The drug companies say that they cannot be blamed for epidemic; they merely supplied opioids that had been prescribed by doctors. It wasn't their role to second-guess the prescriptions or interfere in the doctor-patient relationship, they argued in a trial brief filed this month.
Further, they argued, Washington state itself played a large role in the epidemic. In the 1990s, concerned that people in chronic pain were being undertreated, lawmakers passed the Intractable Pain Act, which made it easier to prescribe opioids.
“Increased opioid prescribing by well-meaning doctors, supported by the State’s good-faith efforts to spare its residents from pain, in turn resulted in increased opioid distributions,” the companies wrote. “Defendants played no role in changing the standard of care, nor do wholesale distributors have the expertise, the obligation, or the ability to second-guess good-faith medical decisions made by doctors to prescribe opioids."
Nevertheless, the state argues, the companies had a duty to maintain controls against drug diversion. Instead, they shipped so much to Washington that it was obvious that it was fueling addiction: Opioid sales in Washington rose more than 500% between 1997 and 2011.
In 2011, more than 112 million daily doses of all prescription opioids were dispensed in the state — enough for a 16-day supply for every resident, the attorney general says. In 2015, eight of Washington's 39 counties had more prescriptions than residents.
The prescription-drug epidemic has ebbed with further attention and controls, and prescription opioid deaths have fallen by half since 2010. But since then, heroin and fentanyl deaths have soared: Heroin-related mortality more than quintupled in Washington from 2010 to 2018, and fentanyl-related mortality more than doubled from 2016 to 2018.

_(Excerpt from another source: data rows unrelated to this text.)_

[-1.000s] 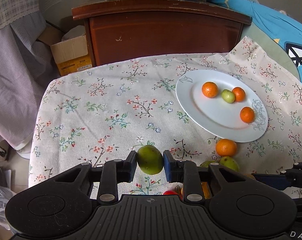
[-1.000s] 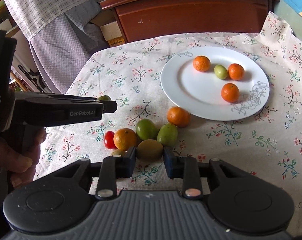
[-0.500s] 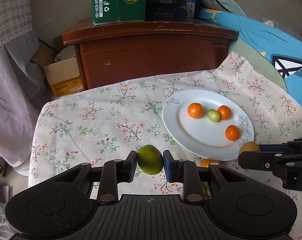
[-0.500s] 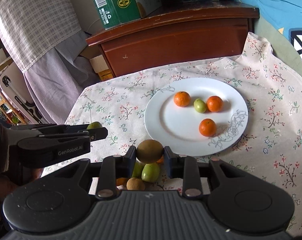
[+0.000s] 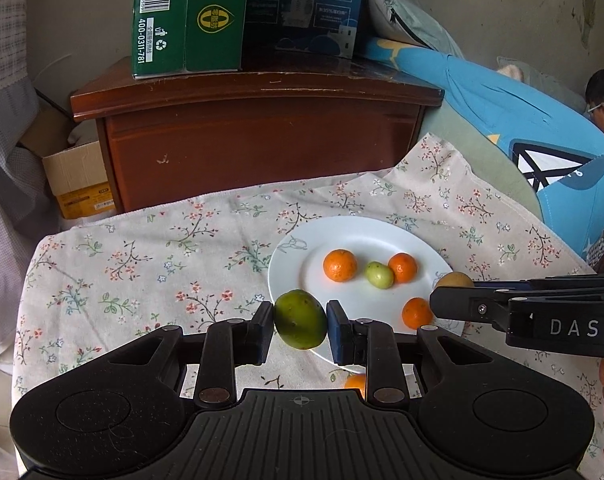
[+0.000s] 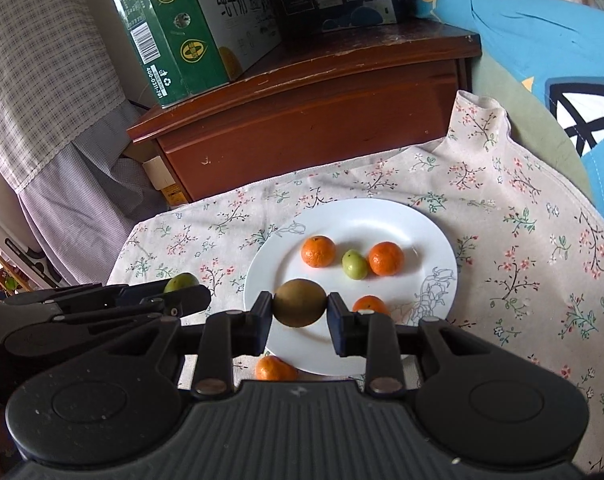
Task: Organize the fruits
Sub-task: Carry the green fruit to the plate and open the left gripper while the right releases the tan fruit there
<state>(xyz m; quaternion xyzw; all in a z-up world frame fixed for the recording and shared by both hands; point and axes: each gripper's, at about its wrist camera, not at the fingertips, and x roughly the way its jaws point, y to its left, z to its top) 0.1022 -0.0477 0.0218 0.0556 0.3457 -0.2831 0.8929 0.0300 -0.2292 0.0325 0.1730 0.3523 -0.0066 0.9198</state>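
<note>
My left gripper (image 5: 300, 326) is shut on a green fruit (image 5: 300, 319) and holds it in the air over the near left rim of the white plate (image 5: 294, 276). My right gripper (image 6: 300, 314) is shut on a brown kiwi (image 6: 300, 308) above the plate's (image 6: 405, 220) near part. The plate holds three oranges (image 6: 318, 251) and a small green fruit (image 6: 354, 265). Another orange (image 6: 274, 368) lies on the cloth by the plate's near rim, partly hidden by my right gripper. The right gripper with the kiwi (image 5: 453, 280) shows at the right of the left wrist view.
The table carries a floral cloth (image 5: 142, 264). Behind it stands a brown wooden cabinet (image 5: 262, 136) with green (image 5: 186, 20) and blue cartons on top. A cardboard box (image 5: 78, 184) sits on the floor at the left. A blue cushion (image 5: 533, 136) lies at the right.
Both grippers have risen off the cloth with their fruit and moved forward toward the plate. The right gripper's kiwi now hangs over the plate.
</note>
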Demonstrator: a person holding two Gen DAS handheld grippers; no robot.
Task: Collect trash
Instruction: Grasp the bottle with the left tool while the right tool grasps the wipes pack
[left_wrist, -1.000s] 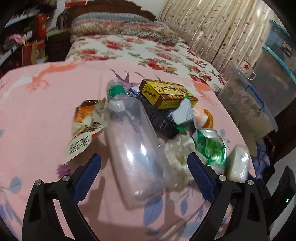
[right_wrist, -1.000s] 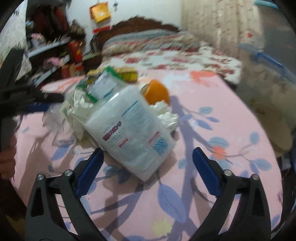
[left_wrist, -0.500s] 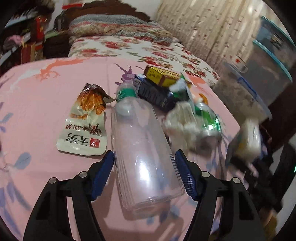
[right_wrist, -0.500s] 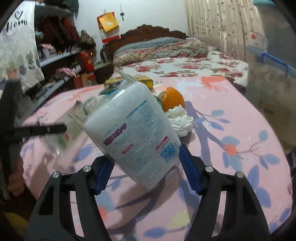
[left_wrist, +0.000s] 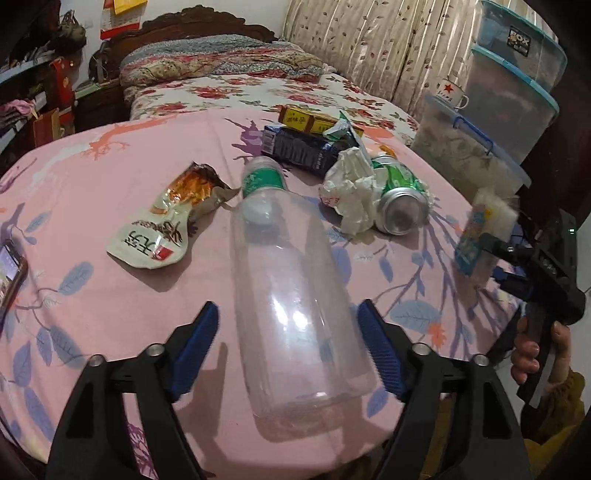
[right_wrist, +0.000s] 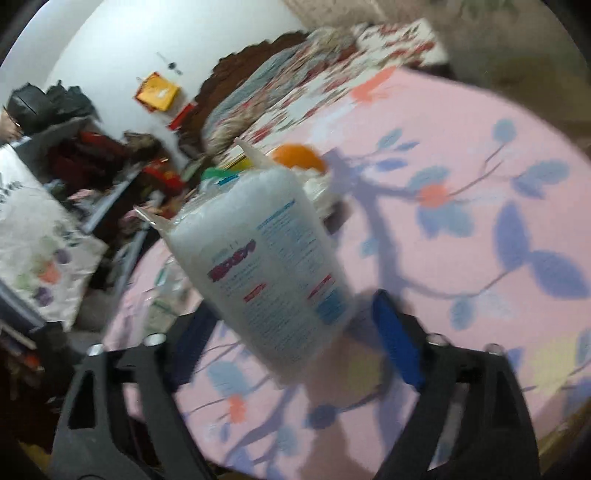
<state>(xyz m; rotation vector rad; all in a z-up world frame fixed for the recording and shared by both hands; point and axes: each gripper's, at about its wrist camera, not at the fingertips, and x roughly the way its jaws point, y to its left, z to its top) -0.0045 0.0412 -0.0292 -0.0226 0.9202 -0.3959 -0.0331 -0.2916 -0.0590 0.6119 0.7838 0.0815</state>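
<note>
My left gripper (left_wrist: 288, 347) is shut on a clear plastic bottle (left_wrist: 291, 306) with a green label, held just above the pink tablecloth (left_wrist: 110, 302). On the cloth beyond lie a torn snack wrapper (left_wrist: 166, 225), crumpled white tissue (left_wrist: 354, 192), a green can (left_wrist: 400, 199), a dark blue carton (left_wrist: 299, 147) and a yellow box (left_wrist: 306, 120). My right gripper (right_wrist: 295, 332) is shut on a white tissue pack (right_wrist: 273, 266), lifted and tilted over the cloth; the view is blurred. The pack also shows in the left wrist view (left_wrist: 484, 229).
A phone (left_wrist: 11, 269) lies at the cloth's left edge. Stacked plastic storage boxes (left_wrist: 509, 88) with a mug (left_wrist: 450, 92) stand at the right. A bed (left_wrist: 240, 85) with flowered covers is behind. An orange object (right_wrist: 295, 157) lies beyond the pack.
Both grippers closed on their items and lifted them. The left pulled back with the bottle; the right swung up and tilted with the tissue pack.
</note>
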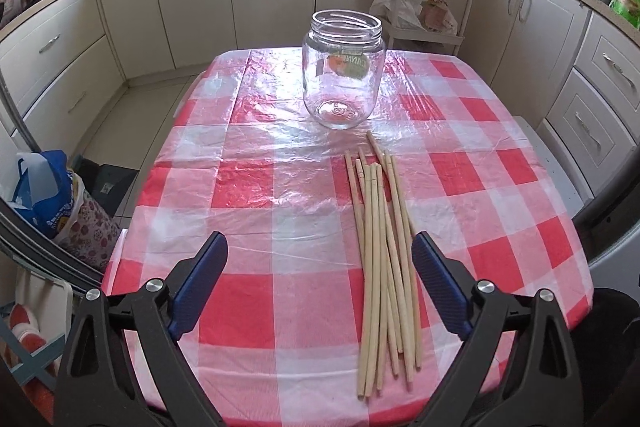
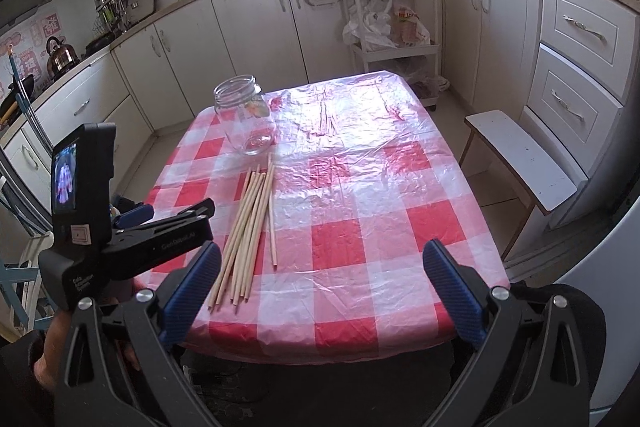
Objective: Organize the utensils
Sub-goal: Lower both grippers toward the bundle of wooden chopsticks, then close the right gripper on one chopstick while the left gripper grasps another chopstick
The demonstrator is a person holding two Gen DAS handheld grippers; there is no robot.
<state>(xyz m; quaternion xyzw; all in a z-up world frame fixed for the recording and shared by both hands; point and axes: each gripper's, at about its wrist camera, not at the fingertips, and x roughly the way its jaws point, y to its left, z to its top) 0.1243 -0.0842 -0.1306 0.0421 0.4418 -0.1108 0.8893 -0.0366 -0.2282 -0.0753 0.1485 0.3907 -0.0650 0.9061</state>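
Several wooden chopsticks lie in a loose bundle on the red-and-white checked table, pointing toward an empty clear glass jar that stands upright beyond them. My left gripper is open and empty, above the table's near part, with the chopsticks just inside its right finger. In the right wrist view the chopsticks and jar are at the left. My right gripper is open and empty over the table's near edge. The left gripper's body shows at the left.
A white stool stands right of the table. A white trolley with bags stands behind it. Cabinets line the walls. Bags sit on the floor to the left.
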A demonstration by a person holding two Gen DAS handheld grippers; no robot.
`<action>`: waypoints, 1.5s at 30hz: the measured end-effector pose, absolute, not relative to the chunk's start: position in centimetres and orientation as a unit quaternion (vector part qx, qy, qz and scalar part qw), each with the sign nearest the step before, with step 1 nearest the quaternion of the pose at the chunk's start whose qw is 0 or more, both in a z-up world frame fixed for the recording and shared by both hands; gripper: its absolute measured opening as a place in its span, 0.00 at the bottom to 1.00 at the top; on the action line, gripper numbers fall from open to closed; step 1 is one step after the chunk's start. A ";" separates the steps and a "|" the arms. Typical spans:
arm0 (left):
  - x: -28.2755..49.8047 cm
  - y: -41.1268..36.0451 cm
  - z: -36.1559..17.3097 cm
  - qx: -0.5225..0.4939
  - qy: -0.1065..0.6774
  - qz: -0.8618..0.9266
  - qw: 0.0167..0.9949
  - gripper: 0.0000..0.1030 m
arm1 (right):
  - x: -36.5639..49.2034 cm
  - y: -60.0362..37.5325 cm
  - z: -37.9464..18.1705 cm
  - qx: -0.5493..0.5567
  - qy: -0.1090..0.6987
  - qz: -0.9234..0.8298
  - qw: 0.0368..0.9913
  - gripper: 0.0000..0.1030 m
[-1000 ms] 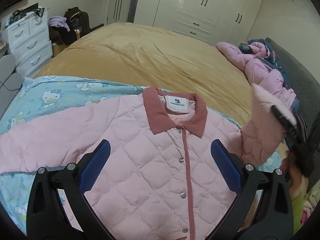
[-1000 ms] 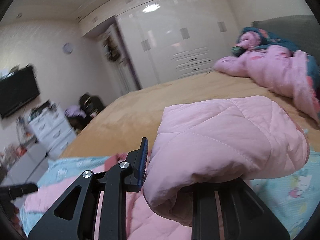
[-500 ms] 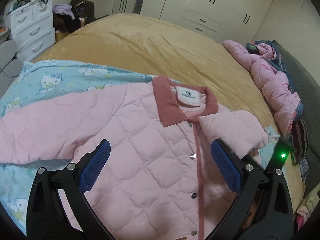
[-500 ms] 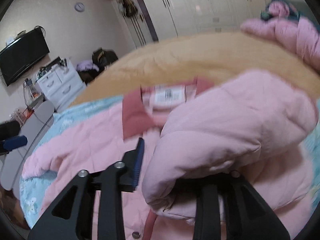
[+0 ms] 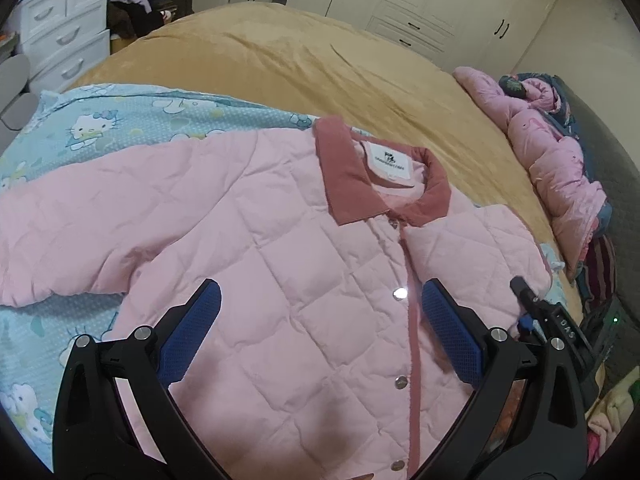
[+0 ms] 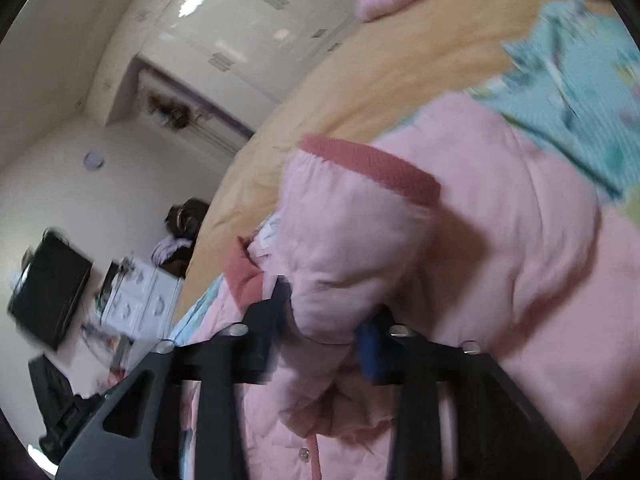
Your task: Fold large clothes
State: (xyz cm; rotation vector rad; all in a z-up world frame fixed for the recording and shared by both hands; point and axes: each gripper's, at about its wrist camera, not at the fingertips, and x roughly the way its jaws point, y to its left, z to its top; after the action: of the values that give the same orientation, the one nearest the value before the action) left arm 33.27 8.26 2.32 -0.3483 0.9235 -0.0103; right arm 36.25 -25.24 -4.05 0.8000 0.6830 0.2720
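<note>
Since a second ago we have swung the sleeve (image 6: 360,248) over from the bed's side and onto the jacket's front, and our right view has rolled steeply. Our right gripper (image 6: 326,332) is clamped on that sleeve near its dark pink cuff (image 6: 372,168), the padded fabric bulging between the fingers and over them. Our left gripper (image 5: 320,336) hangs above the chest with its blue pads (image 5: 192,336) spread wide and nothing between them.

Below it the pink quilted jacket (image 5: 280,280) lies face up and snapped shut on a blue cartoon-print blanket (image 5: 100,128), collar (image 5: 360,176) toward the wardrobe. Its other sleeve (image 5: 80,220) stretches flat to the left, cuff cut off by the frame edge. Beyond the collar the tan bedspread (image 5: 300,64) runs bare toward the far edge; on the right, a heap of pink padded clothing (image 5: 560,160) lines the bed's side.

From the left camera we see only the back of the right tool, low at the right. The jacket's hem is hidden under our left gripper's frame. The right view is motion-blurred, so its pad contact is hard to make out.
</note>
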 end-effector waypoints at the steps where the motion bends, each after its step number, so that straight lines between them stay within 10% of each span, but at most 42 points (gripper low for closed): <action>1: 33.3 8.5 2.5 -0.178 0.441 -0.011 0.880 0.91 | 36.1 -24.6 -3.0 0.363 0.312 0.145 0.866 0.24; 18: 34.0 13.1 -2.0 -0.370 0.442 -0.080 0.813 0.91 | 31.7 -6.8 -2.1 0.032 0.389 0.326 0.861 0.30; 22: 34.9 12.5 -5.9 -0.398 0.482 -0.093 0.775 0.91 | 29.9 -6.6 -2.3 0.021 0.404 0.349 0.845 0.74; 24: 35.1 12.0 -7.5 -0.402 0.497 -0.087 0.765 0.90 | 28.9 -7.5 -2.5 0.037 0.413 0.358 0.837 0.75; 26: 35.1 11.6 -8.6 -0.406 0.495 -0.090 0.763 0.78 | 29.0 -9.2 -2.9 0.075 0.428 0.367 0.823 0.75; 30: 35.2 11.1 -8.1 -0.356 0.490 -0.077 0.792 0.18 | 29.0 -13.6 -2.4 0.104 0.432 0.336 0.831 0.75; 39: 35.3 10.7 3.7 -0.205 0.377 -0.086 0.899 0.14 | 30.2 -23.3 0.3 0.114 0.386 0.209 0.891 0.62; 45: 37.4 11.3 1.6 -0.153 0.407 -0.046 0.899 0.14 | 34.3 -24.4 0.3 0.058 0.380 0.104 0.917 0.63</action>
State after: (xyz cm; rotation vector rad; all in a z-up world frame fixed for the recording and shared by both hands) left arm 37.38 11.25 1.56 -0.3165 0.8425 -0.0943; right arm 34.27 -24.42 0.30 0.1190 0.7810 0.2146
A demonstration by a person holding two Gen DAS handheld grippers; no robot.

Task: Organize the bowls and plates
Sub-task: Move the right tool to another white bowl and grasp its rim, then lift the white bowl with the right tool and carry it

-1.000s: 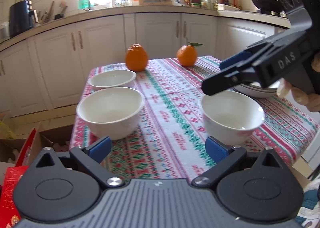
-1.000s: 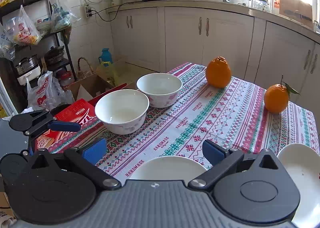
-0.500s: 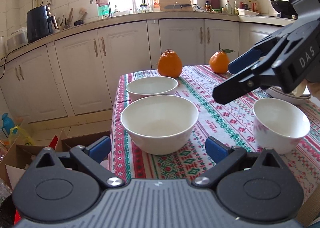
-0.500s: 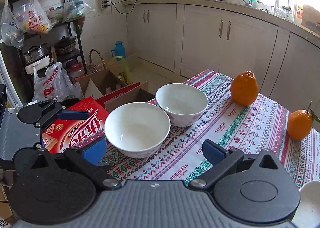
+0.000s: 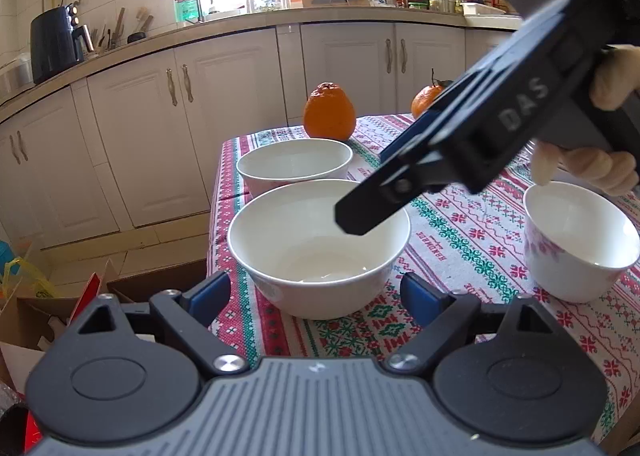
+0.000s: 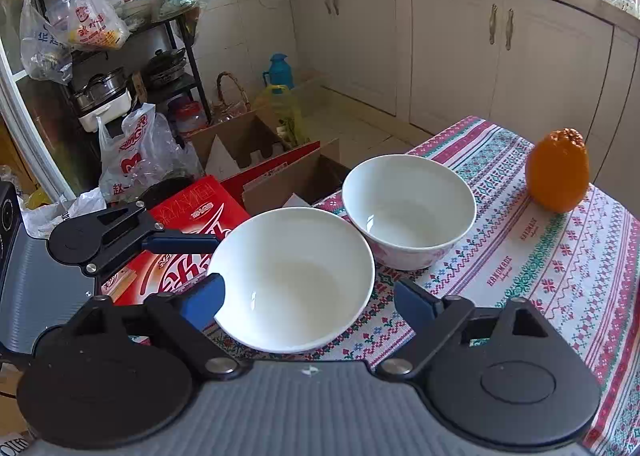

“This occurred as a foreseeable result of users’ addiction, particularly for those who could no longer obtain or afford prescription opioids,” the state wrote in its trial brief. “These deaths and other heroin and fentanyl-related harms thus are an integral and tragic part of the opioid epidemic and public nuisance.”
The federal government says nearly a half-million Americans have died from opioid abuse since 2001.
Other opioid trials rooted in public nuisance law are happening before juries in a federal court in Cleveland and a state court in New York. A ruling is expected soon in a trial before a judge in West Virginia.
Johnson & Johnson also faces a separate lawsuit from Washington state that is scheduled to go to trial next year.
Johnson & Johnson and the three distribution companies have been in the final stages of negotiating a $26 billion in settlements covering thousands of government lawsuits, though it could take months to get final approval.